Thomas is now 31 and hopeful for one last chance to anchor a secondary. Throughout the season, the free agent worked five to six days a week with Jeremy Hills, a former teammate at the University of Texas who trains many NFL athletes outside Austin.

“He feels he has a lot more to prove,” said Hills. “He will appear ready when he receives the call.”

Blake Gideon, a former security guard at the University of Texas who shared the defensive field with Thomas, supports this claim, saying that Thomas has conveyed in recent text messages that he “understands the position he is in and is anxious” to correct it with another chance.
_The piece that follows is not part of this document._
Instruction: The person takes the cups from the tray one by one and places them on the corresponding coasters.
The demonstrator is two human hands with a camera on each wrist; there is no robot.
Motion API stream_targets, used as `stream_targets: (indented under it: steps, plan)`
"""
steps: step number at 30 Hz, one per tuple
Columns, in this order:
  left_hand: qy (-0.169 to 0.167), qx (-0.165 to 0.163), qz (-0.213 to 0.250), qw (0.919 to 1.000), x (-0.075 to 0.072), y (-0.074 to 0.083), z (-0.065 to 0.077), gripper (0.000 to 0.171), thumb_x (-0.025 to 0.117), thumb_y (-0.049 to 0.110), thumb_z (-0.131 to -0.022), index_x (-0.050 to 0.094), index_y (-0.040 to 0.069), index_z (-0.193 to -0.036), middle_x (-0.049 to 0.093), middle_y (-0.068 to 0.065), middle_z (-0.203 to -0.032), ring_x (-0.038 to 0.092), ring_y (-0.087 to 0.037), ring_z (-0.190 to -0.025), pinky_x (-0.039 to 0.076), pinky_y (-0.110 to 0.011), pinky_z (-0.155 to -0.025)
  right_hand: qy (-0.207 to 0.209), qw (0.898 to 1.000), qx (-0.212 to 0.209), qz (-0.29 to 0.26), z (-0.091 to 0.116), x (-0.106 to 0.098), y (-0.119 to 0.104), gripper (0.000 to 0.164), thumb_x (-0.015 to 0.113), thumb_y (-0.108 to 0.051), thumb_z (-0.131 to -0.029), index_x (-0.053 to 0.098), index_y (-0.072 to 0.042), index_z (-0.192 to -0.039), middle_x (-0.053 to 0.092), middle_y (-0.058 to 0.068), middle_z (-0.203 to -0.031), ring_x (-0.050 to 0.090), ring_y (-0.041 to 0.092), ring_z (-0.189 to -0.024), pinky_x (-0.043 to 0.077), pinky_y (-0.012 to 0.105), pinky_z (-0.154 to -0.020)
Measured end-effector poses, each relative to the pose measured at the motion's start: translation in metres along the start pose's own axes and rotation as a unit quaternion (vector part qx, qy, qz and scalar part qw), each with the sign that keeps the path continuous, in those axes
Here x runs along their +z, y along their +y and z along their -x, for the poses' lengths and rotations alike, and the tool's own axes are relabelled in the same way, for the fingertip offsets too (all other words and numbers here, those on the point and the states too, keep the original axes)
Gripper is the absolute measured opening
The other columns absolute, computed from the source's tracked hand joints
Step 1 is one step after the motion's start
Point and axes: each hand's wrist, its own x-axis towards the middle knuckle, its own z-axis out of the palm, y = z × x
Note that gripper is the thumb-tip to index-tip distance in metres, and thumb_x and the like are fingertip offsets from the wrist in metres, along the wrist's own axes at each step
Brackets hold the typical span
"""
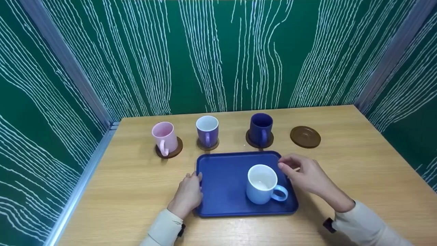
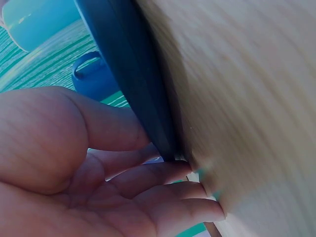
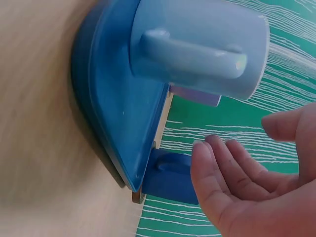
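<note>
A light blue mug (image 1: 262, 184) with a white inside stands upright on the right half of a dark blue tray (image 1: 222, 184), its handle pointing right. My left hand (image 1: 187, 191) holds the tray by its left edge. In the left wrist view the thumb (image 2: 118, 123) presses the rim while the other fingers reach under it, tips at the tabletop. Beside the tray's far right corner, my right hand (image 1: 302, 171) hovers with nothing in it. Its fingers (image 3: 212, 173) are loosely bent in the right wrist view, with thumb and fingertips apart, close to the mug.
Behind the tray, a pink mug (image 1: 164, 136), a purple mug (image 1: 208, 131) and a dark blue mug (image 1: 261, 128) stand on brown coasters. Another brown coaster (image 1: 305, 136) lies bare at the right. Green walls with white lines (image 1: 232, 51) border the wooden table (image 1: 129, 191).
</note>
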Motion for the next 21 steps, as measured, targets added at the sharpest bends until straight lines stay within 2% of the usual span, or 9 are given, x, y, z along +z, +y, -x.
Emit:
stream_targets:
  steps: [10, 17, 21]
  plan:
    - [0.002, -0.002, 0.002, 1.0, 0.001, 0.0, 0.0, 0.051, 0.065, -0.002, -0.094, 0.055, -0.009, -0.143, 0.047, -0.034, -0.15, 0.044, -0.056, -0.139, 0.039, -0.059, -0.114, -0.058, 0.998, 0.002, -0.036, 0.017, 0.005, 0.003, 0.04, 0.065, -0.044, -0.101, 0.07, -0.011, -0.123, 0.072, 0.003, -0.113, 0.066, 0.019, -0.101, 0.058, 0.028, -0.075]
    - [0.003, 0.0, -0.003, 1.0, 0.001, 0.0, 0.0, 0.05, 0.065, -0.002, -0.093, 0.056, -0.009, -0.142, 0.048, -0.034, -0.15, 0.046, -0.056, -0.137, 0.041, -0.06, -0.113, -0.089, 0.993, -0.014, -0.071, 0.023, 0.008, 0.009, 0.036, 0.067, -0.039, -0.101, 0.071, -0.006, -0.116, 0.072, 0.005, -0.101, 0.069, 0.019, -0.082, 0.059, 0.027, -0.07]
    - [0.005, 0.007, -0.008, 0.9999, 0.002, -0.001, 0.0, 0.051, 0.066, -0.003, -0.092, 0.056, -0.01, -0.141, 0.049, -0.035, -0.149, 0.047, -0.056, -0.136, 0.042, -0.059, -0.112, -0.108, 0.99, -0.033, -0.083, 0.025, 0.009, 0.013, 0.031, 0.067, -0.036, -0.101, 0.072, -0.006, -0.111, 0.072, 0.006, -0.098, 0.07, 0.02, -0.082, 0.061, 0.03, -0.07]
Many former teammates and coaches said that the new stories about Thomas, who did not respond to ESPN’s various attempts to contact him, do not correspond to the person they know: a quiet but loyal individual who does not trust others easily , but worries deeply as the walls are broken, with a rare focus of football that some mistake for ice.

That last part complicated Thomas’s status in several locker rooms. His relentless pursuit of greatness could create an abyss that many former teammates did not want to discuss officially out of respect for Thomas’s career.
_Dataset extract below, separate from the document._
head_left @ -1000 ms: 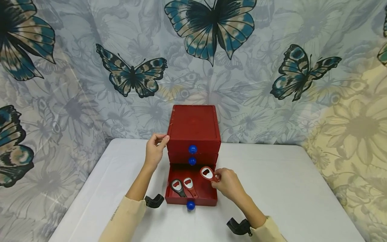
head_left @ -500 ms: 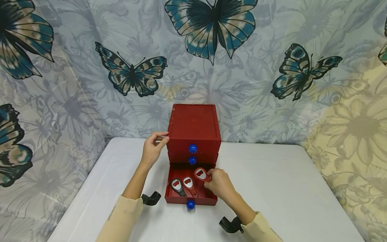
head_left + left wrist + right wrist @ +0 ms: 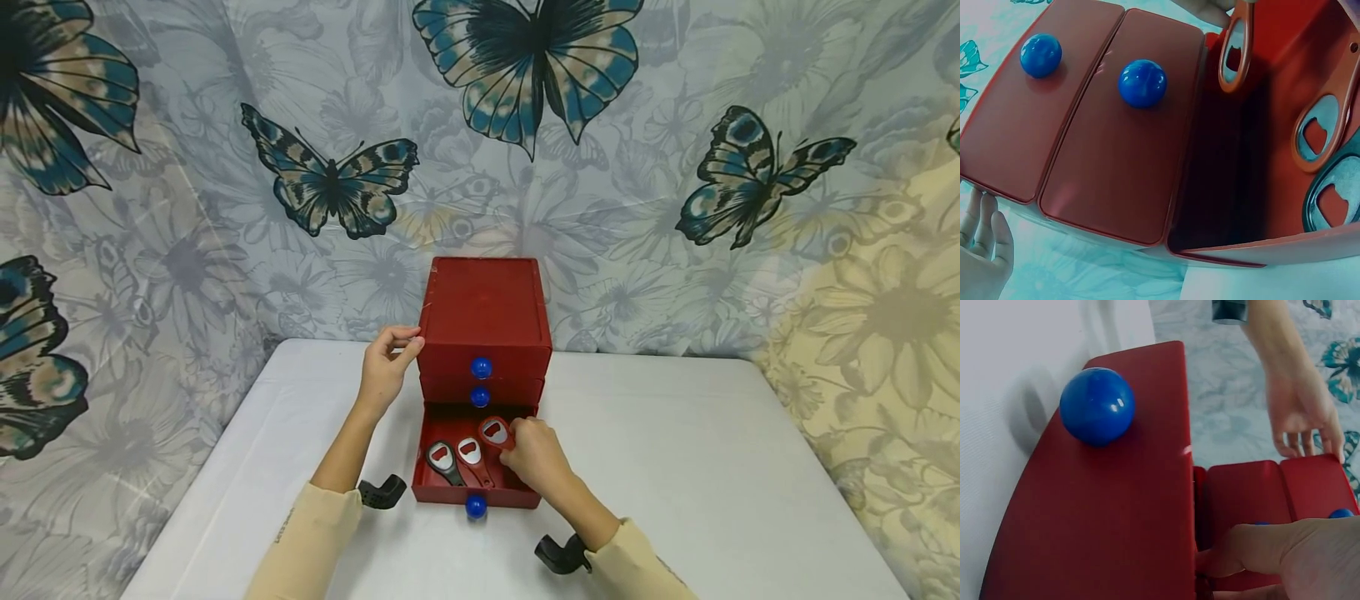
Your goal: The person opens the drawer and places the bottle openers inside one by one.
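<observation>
A red chest of drawers (image 3: 483, 304) with blue knobs stands on the table, its bottom drawer (image 3: 438, 495) pulled out. My right hand (image 3: 536, 454) pinches a red bottle opener (image 3: 494, 432) by its handle, over the right part of that drawer. To its left, inside the drawer, lie another red bottle opener (image 3: 471, 452) and a black one (image 3: 442, 457), side by side. My left hand (image 3: 383, 371) rests its fingertips against the chest's upper left edge; in the left wrist view its fingers (image 3: 985, 228) look fairly straight. In the right wrist view the drawer front hides the held opener.
Two upper drawers with blue knobs (image 3: 481, 367) are closed. A white-covered table (image 3: 675, 467) extends around the chest. Behind it hangs a butterfly-patterned cloth (image 3: 585, 208). Black camera mounts (image 3: 382, 492) sit at both wrists.
My right hand has moved left with the red bottle opener, further in over the drawer, and sits slightly lower. The left hand stays at the chest's edge.
</observation>
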Demonstrator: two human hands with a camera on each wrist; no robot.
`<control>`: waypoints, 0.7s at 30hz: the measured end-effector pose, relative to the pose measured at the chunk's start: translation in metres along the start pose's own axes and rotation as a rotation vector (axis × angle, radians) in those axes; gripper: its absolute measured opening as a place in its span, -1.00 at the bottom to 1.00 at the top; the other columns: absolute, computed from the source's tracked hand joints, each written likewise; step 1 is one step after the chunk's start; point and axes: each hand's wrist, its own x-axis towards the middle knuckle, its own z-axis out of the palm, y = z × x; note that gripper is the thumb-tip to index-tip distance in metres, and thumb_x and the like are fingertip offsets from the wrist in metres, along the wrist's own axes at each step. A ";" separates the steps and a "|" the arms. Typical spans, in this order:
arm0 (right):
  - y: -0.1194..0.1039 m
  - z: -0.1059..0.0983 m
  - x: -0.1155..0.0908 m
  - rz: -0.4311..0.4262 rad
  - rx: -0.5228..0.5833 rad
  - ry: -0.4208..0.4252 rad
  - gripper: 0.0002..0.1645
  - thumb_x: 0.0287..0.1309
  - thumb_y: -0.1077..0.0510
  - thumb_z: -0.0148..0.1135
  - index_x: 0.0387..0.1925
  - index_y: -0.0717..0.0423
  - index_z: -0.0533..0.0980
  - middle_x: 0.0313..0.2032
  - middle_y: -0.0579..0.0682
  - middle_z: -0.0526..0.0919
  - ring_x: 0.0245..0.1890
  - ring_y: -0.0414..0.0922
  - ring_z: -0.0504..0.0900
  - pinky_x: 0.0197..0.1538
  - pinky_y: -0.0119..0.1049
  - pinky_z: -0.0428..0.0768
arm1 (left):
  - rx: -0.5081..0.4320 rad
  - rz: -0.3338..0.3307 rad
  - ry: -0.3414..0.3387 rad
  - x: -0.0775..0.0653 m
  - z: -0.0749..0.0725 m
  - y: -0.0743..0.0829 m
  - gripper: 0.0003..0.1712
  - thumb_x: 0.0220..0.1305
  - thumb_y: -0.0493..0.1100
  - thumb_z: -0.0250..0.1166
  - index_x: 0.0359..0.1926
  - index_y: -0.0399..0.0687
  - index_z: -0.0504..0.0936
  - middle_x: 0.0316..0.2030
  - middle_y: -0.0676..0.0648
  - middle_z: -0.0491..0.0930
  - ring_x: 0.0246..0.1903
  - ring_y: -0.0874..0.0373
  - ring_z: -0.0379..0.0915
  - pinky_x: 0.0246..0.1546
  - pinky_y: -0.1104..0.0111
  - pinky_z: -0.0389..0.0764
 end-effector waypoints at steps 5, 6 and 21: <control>0.001 0.006 0.002 -0.031 -0.059 0.036 -0.73 -0.18 0.27 0.50 -0.44 0.31 0.57 -0.54 0.06 0.58 -0.49 -0.10 0.50 -0.43 -0.26 0.51 | 0.026 0.004 -0.001 -0.008 0.003 0.021 -0.74 0.34 -0.34 0.20 -0.04 -0.50 0.51 0.05 -0.36 0.48 -0.23 0.47 0.44 -0.20 0.57 0.49; 0.002 0.008 0.003 -0.037 -0.070 0.046 -0.73 -0.19 0.28 0.51 -0.44 0.32 0.56 -0.54 0.06 0.58 -0.49 -0.08 0.52 -0.41 -0.24 0.53 | 0.030 0.008 0.001 -0.009 0.003 0.024 -0.74 0.35 -0.34 0.19 -0.05 -0.50 0.50 0.05 -0.37 0.48 -0.23 0.48 0.44 -0.20 0.57 0.49; 0.002 0.026 0.009 -0.080 -0.192 0.053 -0.82 -0.21 0.37 0.41 -0.50 0.38 0.55 -0.53 0.19 0.62 -0.51 0.03 0.62 -0.42 -0.14 0.65 | 0.004 0.016 0.009 -0.012 0.005 0.027 -0.74 0.35 -0.34 0.18 -0.04 -0.51 0.49 0.07 -0.37 0.46 -0.23 0.47 0.44 -0.20 0.59 0.49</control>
As an old Seahawk said, Thomas was “very much like Kobe” in his competitive drive. Kobe Bryant has evolved and was loved when he retired in 2016. Is Thomas going to say goodbye or has the game already said that for him?


Faith and Family in Orange, Texas

Almost everything a young Thomas did seemed orderly.

His interest in music became not just a hobby, but a container for the entire church body, playing drums and organ in the Sunday worship band in Orange, Texas.

A quiet boy with a matching tie and waistcoat helped lift the Sixth Street Community Church congregation out of their seats. Sixth Street, located on the east side of Orange – which the church’s Facebook page calls “devil’s territory” because of crime and drugs in the area – spread joy in a brown brick building. Thomas’s grandfather, Earl V. Thomas Sr., was the founding pastor, and Uncle Anthony D. Thomas took over.

Raymond Richard, Thomas’ teammate at Orange-Stark, said the boys went to church three nights a week, in addition to weekends. The services were “filled with the Holy Spirit – screams and spirits moving,” he said, and although Thomas was not the cheerful type, he prided himself on helping others to celebrate God through music.

“He knew how to play all the instruments. He was just gifted like that,” said Richard. “I think he learned to play by staying close.”

Having grown up in Orange – nicknamed “Fruit City”, located on the border of Texas and Louisiana with a population of about 11,000 – Thomas cut grass with his father on weekends. Locals knew Thomas as Debbie Thomas’ “miracle baby” because doctors told her, a cancer survivor, that she couldn’t have children. Instead, “God has blessed you with a millionaire,” said Richard.

Thomas has arguably become Orange’s best player since former Dallas Cowboy All-Pro cornerback Kevin Smith in the 1980s. Thomas was a hybrid cornerback-running back who hated to leave the field. No test, in the field or standardized, would prevent its rise.

High school teammate Depauldrick Garrett remembers Thomas struggling with his SAT scores to qualify for the University of Texas. Before his last qualifying attempt, Thomas told him on the spot: “If I pass that score, I will go to the league.”

“His level of focus was just different,” said Garrett. “He wanted to make a name for Orange and learned the value of hard work with his family.”